Osteoarthritis may progress with age in some people. As with all health problems, watchful waiting avoids the harm of any treatment but also reduces the possibility of any benefit. Fred feels that the pain in his knee interferes with his daily activities, not to mention his great joy in bowling and playing with his grandchildren. He believes that the problem is worth treating unless the treatment side effects reduce his quality of life still more than the pain itself.
Question 2. What are Fred’s test and treatment options?
Fred learns that non-steroidal anti-inflammatory drugs (NSAIDs) have long-term advantages if the joints are inflamed as in rheumatoid arthritis. But Fred’s doctor has told him he was 95 per cent certain the diagnosis was osteoarthritis (‘wear-and-tear’ arthritis) without any inflammatory component. This was based on a physical examination and the history of an old cartilage injury for which Fred had surgery in his 20s. Therefore, the objective of treatment is to relieve symptoms and the most reasonable treatment option seems to be a course of painkillers. The option of a further diagnostic test, such as an X-ray, seems unnecessary with such a high probability of it being osteoarthritis.
Question 3. What are the benefits and harms of Fred’s options?
Like most of us, Fred has some previous experience of taking painkillers for headaches and sprains. He knows that many are available over the counter and have minimal side effects. His pharmacist tells him that pain relief could be achieved with paracetamol and that NSAIDs, such as aspirin, ibuprofen, diclofenac or naproxen, are also often used for pain relief.
He then considers the benefits and harms of pain-killers – whether they will be long term or short term, how long lasting they might be and how likely they are to occur given his particular risk level?
Fred asks his doctor about the potential harms of NSAIDs and how they compare with those of paracetamol, which he learns can cause liver disease whereas NSAIDs can cause stomach bleeds and upsets. Fred is surprised that, although his doctor knows these side effects exist, he cannot provide any information on how likely they are to occur. The only justification that his doctor is able to offer for using NSAIDs is that many of his patients seem to be doing well on them. He tells Fred that, although several do complain of stomach pain, the pain in their joints seems well controlled by NSAIDs.

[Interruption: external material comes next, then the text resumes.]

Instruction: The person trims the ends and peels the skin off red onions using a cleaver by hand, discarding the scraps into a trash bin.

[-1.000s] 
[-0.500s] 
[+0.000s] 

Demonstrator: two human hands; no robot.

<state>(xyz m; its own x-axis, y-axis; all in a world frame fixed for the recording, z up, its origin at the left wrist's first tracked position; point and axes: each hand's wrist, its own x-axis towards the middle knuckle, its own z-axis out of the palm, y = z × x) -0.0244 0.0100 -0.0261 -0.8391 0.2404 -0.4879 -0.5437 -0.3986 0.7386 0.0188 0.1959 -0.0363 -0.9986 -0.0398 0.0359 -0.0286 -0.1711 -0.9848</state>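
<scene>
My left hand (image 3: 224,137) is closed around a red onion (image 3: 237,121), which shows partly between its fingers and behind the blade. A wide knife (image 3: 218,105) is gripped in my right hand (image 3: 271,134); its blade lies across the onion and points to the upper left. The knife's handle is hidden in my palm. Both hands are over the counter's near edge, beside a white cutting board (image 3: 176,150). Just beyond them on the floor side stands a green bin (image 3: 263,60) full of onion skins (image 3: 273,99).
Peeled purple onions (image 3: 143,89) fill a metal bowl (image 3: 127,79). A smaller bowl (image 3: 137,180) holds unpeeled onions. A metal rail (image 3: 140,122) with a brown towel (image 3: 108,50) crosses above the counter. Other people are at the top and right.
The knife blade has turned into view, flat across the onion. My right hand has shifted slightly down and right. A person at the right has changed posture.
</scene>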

Question 4. How do the benefits and harms weigh up for Fred?
Making the correct choice is important to Fred. He knows that osteoarthritis is a chronic condition and that he is at the start of longterm treatment to control his symptoms. He is concerned about the possibility of stomach bleeds because he has had a stomach ulcer in the past. It is not yet clear to Fred how the benefits and harms weigh up for him.
Question 5. Does Fred have enough information to make a choice?
Fred is not satisfied with his doctor’s suggestion of NSAIDs. When his doctor realises how determined Fred is to be better informed about the benefits and harms of the alternatives, he agrees to get some more information. A week later, Fred finds out from the doctor that there is a systematic review of 15 randomised controlled trials of paracetamol taken regularly compared with placebo and NSAIDs.
The trials show that pain decreased by 6 points more in people taking NSAIDs compared with paracetamol on a scale from 0 to 100. Paracetamol decreased pain by 4 points compared with placebo. There was a slightly higher chance of stomach side effects (nausea, heartburn, stomach pain) in people taking traditional NSAIDs (naproxen, ibuprofen) – 19 out of 100 compared with paracetamol 13 out of 100.9
Fred’s doctor also pointed out that there is the option of paracetamol combined with other drugs such as codeine. However, these may be addictive, so Fred does not wish to use them.
On examining the results for his own situation, Fred is told that the risk of gastrointestinal bleeding is increased in people who have had stomach ulcers previously. As he had an ulcer 2 years previously, he feels that the risk is unacceptable for him, so he decides to try paracetamol to see if it controls his symptoms. If it does not, he may still need to consider NSAIDs despite their side effects because they are more effective pain-killers in people with moderate or severe pain from osteoarthritis. His doctor also finds from the Cochrane Database of Systematic Reviews that exercise can be helpful in reducing pain and glucosamine can have some benefits in the short term but by 2–3 months this is minimal. Both of these treatment options seem to have minimal or no risks associated with them so Fred will consider adding these to the paracetamol.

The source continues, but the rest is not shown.